EXERCISE REQUIREMENTS =
Omit every picture, then give all the entries again exactly.
═════ THE DATA
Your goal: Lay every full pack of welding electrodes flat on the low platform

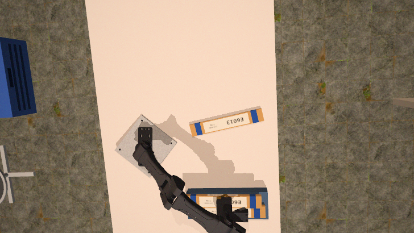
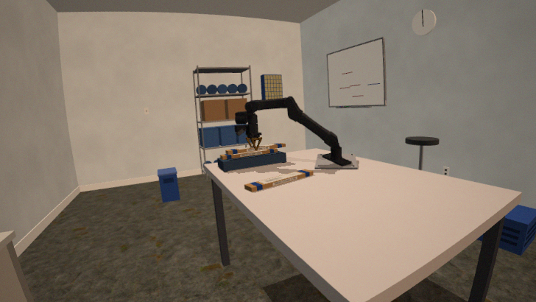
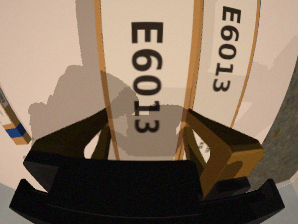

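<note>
My gripper [image 2: 255, 149] [image 3: 147, 112] points down over the low dark blue platform [image 1: 227, 190] [image 2: 252, 161]. Its fingers are shut on the long sides of an orange, white and blue E6013 pack [image 1: 240, 202] [image 2: 244, 154] [image 3: 175, 50], which lies level lengthwise over the platform. Whether this pack touches the platform I cannot tell. A second pack [image 1: 256, 213] [image 2: 281, 145] [image 3: 227, 50] lies beside it over the platform's far side, partly hidden by the arm. The third pack [image 1: 227, 121] [image 2: 279, 181] [image 3: 16, 131] lies flat on the table, off the platform.
The arm's base plate [image 1: 162, 149] [image 2: 320, 163] stands on the table [image 1: 185, 57] [image 2: 375, 210], to one side of the platform. The arm reaches across from it. The platform and both packs over it are close to a table edge.
</note>
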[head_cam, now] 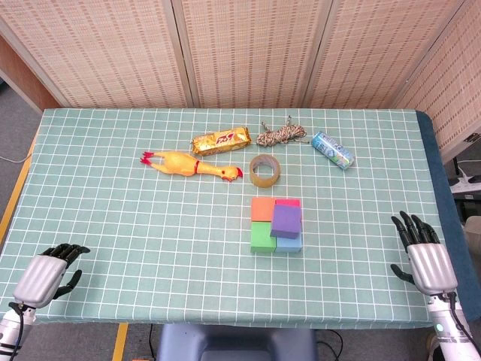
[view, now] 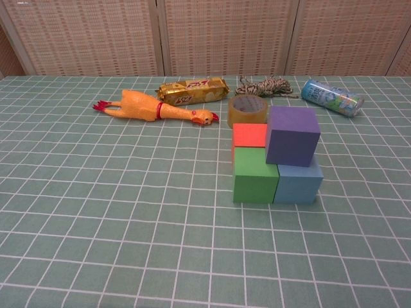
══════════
EXERCISE SOLUTION =
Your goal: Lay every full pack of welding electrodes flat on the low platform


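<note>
My gripper [image 2: 255, 149] [image 3: 147, 112] points down over the low dark blue platform [image 1: 227, 190] [image 2: 252, 161]. Its fingers are shut on the long sides of an orange, white and blue E6013 pack [image 1: 240, 202] [image 2: 244, 154] [image 3: 175, 50], which lies level lengthwise over the platform. Whether this pack touches the platform I cannot tell. A second pack [image 1: 256, 213] [image 2: 281, 145] [image 3: 227, 50] lies beside it over the platform's far side, partly hidden by the arm. The third pack [image 1: 227, 121] [image 2: 279, 181] [image 3: 16, 131] lies flat on the table, off the platform.
The arm's base plate [image 1: 162, 149] [image 2: 320, 163] stands on the table [image 1: 185, 57] [image 2: 375, 210], to one side of the platform. The arm reaches across from it. The platform and both packs over it are close to a table edge.
</note>
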[head_cam, now] 
[view, now] 

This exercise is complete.